So, they both went around the house and looked at things. He saw that it was just the same as the other house had been. He looked at the dining room and all the walls of the dining room, the kitchen and all the walls of the kitchen. He looked out the windows of the kitchen and saw that the garden was the same, the garden and the street beyond. He saw that the hall was the same, and the stair, the bedrooms were the same. The examiner took him into the study, a place where he had never really been welcome before, and she said,

—This is the study. In this village, you are welcome here as much as I am. You can use this room, too.

She went to the desk that had always been locked.

—Here, she said, the desk is unlocked.

She opened it. There was a book within the desk, and also sheets of paper.

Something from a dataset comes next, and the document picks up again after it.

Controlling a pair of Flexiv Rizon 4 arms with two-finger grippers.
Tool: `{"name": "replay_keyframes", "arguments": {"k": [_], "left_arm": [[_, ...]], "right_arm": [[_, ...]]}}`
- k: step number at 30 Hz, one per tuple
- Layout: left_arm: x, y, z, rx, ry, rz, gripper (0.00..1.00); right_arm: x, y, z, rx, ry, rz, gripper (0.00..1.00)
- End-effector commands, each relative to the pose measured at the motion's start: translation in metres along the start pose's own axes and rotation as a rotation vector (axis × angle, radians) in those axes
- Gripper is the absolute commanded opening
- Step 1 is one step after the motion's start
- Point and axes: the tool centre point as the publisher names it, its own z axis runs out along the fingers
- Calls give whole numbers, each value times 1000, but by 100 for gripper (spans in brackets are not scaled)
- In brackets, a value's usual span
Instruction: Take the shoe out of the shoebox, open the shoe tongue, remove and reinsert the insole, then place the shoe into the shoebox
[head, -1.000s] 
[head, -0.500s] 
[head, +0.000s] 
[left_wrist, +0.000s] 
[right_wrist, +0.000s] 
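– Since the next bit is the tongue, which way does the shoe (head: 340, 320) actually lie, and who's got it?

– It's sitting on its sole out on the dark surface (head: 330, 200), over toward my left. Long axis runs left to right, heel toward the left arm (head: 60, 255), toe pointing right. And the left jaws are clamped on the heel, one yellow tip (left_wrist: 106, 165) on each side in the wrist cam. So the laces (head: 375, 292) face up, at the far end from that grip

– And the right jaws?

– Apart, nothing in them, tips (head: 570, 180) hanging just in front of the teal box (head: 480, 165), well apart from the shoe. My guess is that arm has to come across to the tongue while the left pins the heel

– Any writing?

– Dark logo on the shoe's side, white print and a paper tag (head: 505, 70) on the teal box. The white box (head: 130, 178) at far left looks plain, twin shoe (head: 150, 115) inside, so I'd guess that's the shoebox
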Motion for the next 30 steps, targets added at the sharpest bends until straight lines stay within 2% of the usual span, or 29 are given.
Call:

—This is where I put reports that I write about you and about your progress. The book here is the book of the craft of examining. It explains things about how to examine and why. It is a book like any other. Do you know what that means?

Henry was silent.

—It means that some parts are right and some are not. Every examiner makes decisions and does things in ways that are not doctrinal. I, for instance, constantly disobey the book in certain ways. In other ways, it is important to follow along. That’s partly because we are not in this alone. You and I are part of a thing that is larger than ourselves.

She took the book out of the desk and held it up.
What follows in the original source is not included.